CSE 559A: Computer Vision

Fall 2018: T-R: 11:30-1pm @ Lopata 101

Instructor: Ayan Chakrabarti (ayan@wustl.edu).
Course Staff: Zhihao Xia, Charlie Wu, Han Liu

November 29, 2018

# Surface Normal Estimation

• Don't care about absolute depth, only surface orientation
• Derive training set from depth data
• Same architecture, but loss is on surface normals: continuous (maximize dot product), or classification (discretize possible orientations)

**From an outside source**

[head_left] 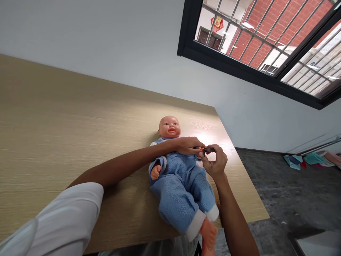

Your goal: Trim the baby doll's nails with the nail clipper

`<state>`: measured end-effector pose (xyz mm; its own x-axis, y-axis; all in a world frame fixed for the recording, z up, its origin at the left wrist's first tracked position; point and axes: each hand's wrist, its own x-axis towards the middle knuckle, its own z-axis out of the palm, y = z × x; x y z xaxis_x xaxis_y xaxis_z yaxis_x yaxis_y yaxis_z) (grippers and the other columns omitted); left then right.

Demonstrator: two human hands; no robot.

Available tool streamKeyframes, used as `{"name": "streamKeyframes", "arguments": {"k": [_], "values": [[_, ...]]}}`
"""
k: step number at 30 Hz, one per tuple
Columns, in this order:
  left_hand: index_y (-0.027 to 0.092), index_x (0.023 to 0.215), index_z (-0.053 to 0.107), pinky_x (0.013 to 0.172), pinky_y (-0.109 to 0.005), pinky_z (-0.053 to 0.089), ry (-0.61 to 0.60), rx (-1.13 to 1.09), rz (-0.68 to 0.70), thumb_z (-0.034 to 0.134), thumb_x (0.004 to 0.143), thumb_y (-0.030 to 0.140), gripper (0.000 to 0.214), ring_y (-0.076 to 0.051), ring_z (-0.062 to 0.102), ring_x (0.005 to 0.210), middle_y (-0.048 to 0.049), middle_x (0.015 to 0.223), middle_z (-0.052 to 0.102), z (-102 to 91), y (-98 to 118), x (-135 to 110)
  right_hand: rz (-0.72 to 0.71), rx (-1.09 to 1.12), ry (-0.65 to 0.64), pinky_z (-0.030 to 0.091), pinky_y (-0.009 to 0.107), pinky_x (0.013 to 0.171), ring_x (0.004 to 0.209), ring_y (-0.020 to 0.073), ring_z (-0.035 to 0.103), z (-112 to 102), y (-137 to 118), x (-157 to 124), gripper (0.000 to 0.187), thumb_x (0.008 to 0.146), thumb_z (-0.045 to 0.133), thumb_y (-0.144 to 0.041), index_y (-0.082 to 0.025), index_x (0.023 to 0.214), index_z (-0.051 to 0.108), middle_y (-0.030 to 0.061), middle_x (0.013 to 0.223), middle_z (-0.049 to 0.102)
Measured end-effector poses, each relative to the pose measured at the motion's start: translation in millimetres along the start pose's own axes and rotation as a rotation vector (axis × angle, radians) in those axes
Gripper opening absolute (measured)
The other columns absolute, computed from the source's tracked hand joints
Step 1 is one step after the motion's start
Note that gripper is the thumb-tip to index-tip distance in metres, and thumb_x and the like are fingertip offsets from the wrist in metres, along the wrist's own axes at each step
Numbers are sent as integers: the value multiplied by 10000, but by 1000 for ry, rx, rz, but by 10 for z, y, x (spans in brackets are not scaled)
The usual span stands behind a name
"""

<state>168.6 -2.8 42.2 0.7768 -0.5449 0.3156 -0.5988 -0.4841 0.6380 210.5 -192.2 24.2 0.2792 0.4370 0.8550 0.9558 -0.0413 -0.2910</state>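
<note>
White sleeve [64, 217], left hand [188, 145] on doll [181, 188]

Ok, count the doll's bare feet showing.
1: the doll's foot, sticking out past a white cuff at the bottom of the view. The other foot may be hidden behind the legs.

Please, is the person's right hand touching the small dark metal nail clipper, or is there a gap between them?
Touching. The head view shows the right hand holding the small dark metal nail clipper in its grip, pinched between thumb and fingers.
</note>
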Motion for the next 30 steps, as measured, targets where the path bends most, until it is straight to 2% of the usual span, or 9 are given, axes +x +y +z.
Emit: {"name": "streamKeyframes", "arguments": {"k": [4,6,9,13,18,23,30], "values": [[115,911,668,622,-230,398,-16,25,-2,432,976,394,371,-137,542,630,-61,736,658,-1,5,2,3,57,-25,532,326,587,629,173,625,-4,5,-4,103,935,587,-346,-254,930,543,18,751,647],[125,871,655,638,-234,403,-1,54,6,436,971,381,352,-142,547,641,-63,737,660,-1,26,-1,31,71,-2,555,341,602,653,184,643,2,20,-29,163,937,579,-380,-252,1025,531,33,805,663],[141,793,620,688,-236,419,78,107,21,423,974,349,339,-146,562,687,-68,760,663,-8,65,-10,110,134,79,586,359,642,703,191,664,14,33,-60,334,936,572,-428,-243,1188,453,62,903,671],[144,813,604,725,-239,437,212,134,24,388,983,322,327,-148,580,722,-74,805,668,-25,89,-20,150,165,128,595,332,638,734,183,676,36,37,-63,323,941,590,-395,-244,1196,459,56,904,660],[153,747,534,664,-239,420,172,88,74,367,1000,336,354,-129,526,647,-53,735,630,-41,80,-5,24,131,140,614,313,625,806,187,713,101,95,-106,417,940,613,-383,-237,1290,440,77,1018,679],[161,737,494,642,-237,399,178,89,103,366,1004,353,353,-123,507,622,-37,702,604,-36,46,6,-124,53,174,628,305,590,788,180,719,124,122,-109,467,948,621,-399,-213,1339,445,72,1006,692],[159,724,495,616,-247,382,176,96,110,362,1009,390,390,-125,494,601,-34,670,580,-31,2,0,-194,-28,123,622,277,595,800,173,712,84,45,-13,368,939,628,-279,-198,1279,512,80,983,698]]}}
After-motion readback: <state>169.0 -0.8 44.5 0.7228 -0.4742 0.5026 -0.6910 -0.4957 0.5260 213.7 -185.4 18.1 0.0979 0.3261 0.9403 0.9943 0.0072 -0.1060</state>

• Figure from Eigen & Fergus, ICCV 2015.

# Parse Geometry

• Instead of providing a depth or normal map, sometimes we care about decomposing a scene into largely planar regions.
• You could derive this information from predicted depth maps, but:
• Let's say depth or normal in some region is ambiguous
• By training the neural network, you're asking it to make its best guess for each point-wise value of depth/normal.
• But this doesn't tell you about the uncertainty, or multiple plausible values.
• So you have the network predict what you care about: a segmentation of the image into planes, and the parameters for each plane.

# Parse Geometry

Liu et al., PlaneNet: Piece-wise Planar Reconstruction from a Single RGB Image. CVPR 2018.

# Parse Geometry

• Can enable augmented-reality applications.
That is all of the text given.